The song, as well as dialogue from the film, was sampled by the Canadian industrial group Skinny Puppy for their anti-vivisection single "Testure", from their 1988 album VIVIsectVI.

== Reception ==
The film had a test screening in Seattle on 17 December 1983. Rosen had difficulty in finding distributors for the film, and it entered a limited release in the U.S. on 9 January 1985. On Rotten Tomatoes the film has an approval rating of 70% based on reviews from 10 critics, with an average rating of 7.30/10. Janet Maslin, in her 1985 New York Times review of the U.S. release, praised the visual style: "Martin Rosen treats his Plague Dogs almost as though it were live action. He varies the scenery and the camera angles imaginatively [...] Mr. Rosen's direction is quite ingenious, much more so than Mr. Adams's story."

== Home media ==
Two versions exist: the original UK theatrical release (103 minutes) and the edited US version (86 minutes). Most edits were made to reduce running time but one was for its shocking content: After the hired gunman Ackland falls to his death from a steep crag from which he attempts to shoot the dogs, a military helicopter flies over the snow-covered crags and valleys and the soldiers in the helicopter find the body ripped to shreds, implying that the starving dogs had eaten the corpse.

The full theatrical cut was first released on a UK rental-only, PG-certificate VHS by Thorn EMI in December 1983; only around 8,000 copies were issued. On 22 August 1988, it was commercially released on VHS in the UK by Warner Home Video. In 1986, the edit was released on US VHS by Charter Entertainment.

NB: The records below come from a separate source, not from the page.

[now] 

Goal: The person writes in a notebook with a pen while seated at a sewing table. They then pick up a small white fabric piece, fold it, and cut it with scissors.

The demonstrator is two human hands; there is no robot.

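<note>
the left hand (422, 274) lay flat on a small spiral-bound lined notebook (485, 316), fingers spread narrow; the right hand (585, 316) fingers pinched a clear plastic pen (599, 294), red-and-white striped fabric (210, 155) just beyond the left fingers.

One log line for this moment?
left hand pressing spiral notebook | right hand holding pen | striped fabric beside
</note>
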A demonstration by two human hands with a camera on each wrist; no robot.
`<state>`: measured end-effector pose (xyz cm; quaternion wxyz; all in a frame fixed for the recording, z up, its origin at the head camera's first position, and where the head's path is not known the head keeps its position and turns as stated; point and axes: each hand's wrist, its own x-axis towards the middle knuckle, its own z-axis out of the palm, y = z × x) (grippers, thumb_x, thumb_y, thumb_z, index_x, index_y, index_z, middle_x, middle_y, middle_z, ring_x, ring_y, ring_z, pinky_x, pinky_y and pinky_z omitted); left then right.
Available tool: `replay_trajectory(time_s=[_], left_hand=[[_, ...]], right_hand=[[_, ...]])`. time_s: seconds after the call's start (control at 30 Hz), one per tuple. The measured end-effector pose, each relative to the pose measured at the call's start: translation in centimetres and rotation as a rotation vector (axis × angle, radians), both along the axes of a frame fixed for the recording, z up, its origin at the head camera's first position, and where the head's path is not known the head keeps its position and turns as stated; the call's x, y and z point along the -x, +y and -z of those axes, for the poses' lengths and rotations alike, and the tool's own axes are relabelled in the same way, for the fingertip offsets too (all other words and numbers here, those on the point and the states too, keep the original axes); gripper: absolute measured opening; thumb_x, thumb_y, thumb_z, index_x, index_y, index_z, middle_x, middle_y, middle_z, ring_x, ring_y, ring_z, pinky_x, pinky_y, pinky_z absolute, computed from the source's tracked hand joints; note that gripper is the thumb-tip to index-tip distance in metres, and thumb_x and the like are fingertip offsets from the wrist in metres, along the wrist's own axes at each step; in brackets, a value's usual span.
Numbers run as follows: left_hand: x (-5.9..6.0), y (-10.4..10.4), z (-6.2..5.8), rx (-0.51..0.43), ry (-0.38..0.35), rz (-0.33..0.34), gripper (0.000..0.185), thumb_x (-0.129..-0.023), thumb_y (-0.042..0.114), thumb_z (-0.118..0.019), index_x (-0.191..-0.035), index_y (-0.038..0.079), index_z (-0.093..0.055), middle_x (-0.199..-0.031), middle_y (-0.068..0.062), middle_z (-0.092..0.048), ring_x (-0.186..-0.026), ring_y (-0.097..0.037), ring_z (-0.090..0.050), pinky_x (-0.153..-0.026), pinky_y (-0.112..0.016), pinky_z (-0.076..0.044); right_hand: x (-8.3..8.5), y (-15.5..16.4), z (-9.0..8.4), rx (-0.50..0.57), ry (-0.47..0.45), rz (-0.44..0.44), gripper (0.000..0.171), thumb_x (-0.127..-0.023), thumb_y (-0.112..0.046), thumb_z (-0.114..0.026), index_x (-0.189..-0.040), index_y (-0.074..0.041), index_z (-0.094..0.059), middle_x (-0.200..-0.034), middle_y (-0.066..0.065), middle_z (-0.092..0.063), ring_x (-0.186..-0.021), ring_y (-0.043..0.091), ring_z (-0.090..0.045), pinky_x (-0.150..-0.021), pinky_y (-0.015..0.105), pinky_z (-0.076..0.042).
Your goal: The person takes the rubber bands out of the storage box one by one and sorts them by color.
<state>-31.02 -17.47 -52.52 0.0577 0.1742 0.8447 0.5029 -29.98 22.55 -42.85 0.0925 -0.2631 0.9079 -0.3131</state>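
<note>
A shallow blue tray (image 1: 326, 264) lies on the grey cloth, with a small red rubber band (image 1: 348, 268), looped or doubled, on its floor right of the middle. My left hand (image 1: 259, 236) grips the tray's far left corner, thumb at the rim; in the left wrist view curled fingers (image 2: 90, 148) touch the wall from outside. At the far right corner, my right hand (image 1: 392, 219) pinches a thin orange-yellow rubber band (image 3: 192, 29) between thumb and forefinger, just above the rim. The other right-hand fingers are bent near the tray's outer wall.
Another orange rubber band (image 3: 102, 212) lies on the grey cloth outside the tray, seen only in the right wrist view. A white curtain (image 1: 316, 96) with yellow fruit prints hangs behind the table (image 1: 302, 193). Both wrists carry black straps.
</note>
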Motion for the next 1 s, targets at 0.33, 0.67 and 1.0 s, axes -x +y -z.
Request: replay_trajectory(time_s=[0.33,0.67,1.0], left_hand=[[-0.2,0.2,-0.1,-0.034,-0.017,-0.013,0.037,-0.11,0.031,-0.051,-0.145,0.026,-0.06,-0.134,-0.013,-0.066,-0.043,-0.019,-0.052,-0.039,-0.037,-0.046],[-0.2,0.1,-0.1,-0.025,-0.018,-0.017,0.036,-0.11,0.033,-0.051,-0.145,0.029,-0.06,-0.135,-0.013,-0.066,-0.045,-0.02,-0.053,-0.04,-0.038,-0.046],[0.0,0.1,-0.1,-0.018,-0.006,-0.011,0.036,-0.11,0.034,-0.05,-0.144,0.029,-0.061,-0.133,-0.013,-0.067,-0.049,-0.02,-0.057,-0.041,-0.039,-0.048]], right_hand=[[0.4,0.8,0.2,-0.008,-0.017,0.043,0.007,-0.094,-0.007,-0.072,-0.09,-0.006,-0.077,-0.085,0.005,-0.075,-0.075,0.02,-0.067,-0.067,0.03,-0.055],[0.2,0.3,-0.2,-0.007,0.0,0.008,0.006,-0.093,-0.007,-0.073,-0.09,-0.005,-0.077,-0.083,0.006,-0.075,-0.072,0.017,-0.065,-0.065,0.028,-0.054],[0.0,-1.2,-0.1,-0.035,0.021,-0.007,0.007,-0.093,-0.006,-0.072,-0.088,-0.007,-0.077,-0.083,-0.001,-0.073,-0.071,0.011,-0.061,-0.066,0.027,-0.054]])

In 2002, Anchor Bay released a Region 2 DVD, but contained the US recut. Soon afterwards, Dutch budget label Indies Home Entertainment released a Region 2 disc which also contained the US cut but includes forced Dutch subtitles. In 2004, a DVD was released by Hollywood DVD in the UK with the US cut. Trinity Home Entertainment released their DVD in the United States the same year; Trinity tried to get the full cut, but when they were unable to obtain it, they ended up settling with using the truncated US version. Trinity's DVD was re-released by Phase 4 Films in 2010.

In 2005, Australian distributor Umbrella Entertainment released both cuts on Region 4 DVD (they also released the full theatrical cut of Watership Down), sourced from Rosen's private print. The same print was later released on Region 2 DVD in the UK by Optimum Releasing in 2007.

In 2017, Shout! Factory announced that they had acquired the rights to the film in the United States, and that they would release the film for the first time on Blu-ray on 24 February 2018 under their Shout Select line. In late 2017, Shout! Factory announced that they had delayed the film's Blu-ray release to work with director Rosen in hopes of releasing the original version instead of the edit. In September 2018, Shout! Factory announced that the original version would be released on Blu-ray on 15 January 2019. The 2019 release includes both a 2K restoration of the original cut and the edit, as well as an interview with director Rosen regarding production. Screenbound Films also released a Blu-ray in the UK on 10 August 2020, likewise containing both cuts.

It was also featured on The Criterion Channel as part of their arthouse animation lineup.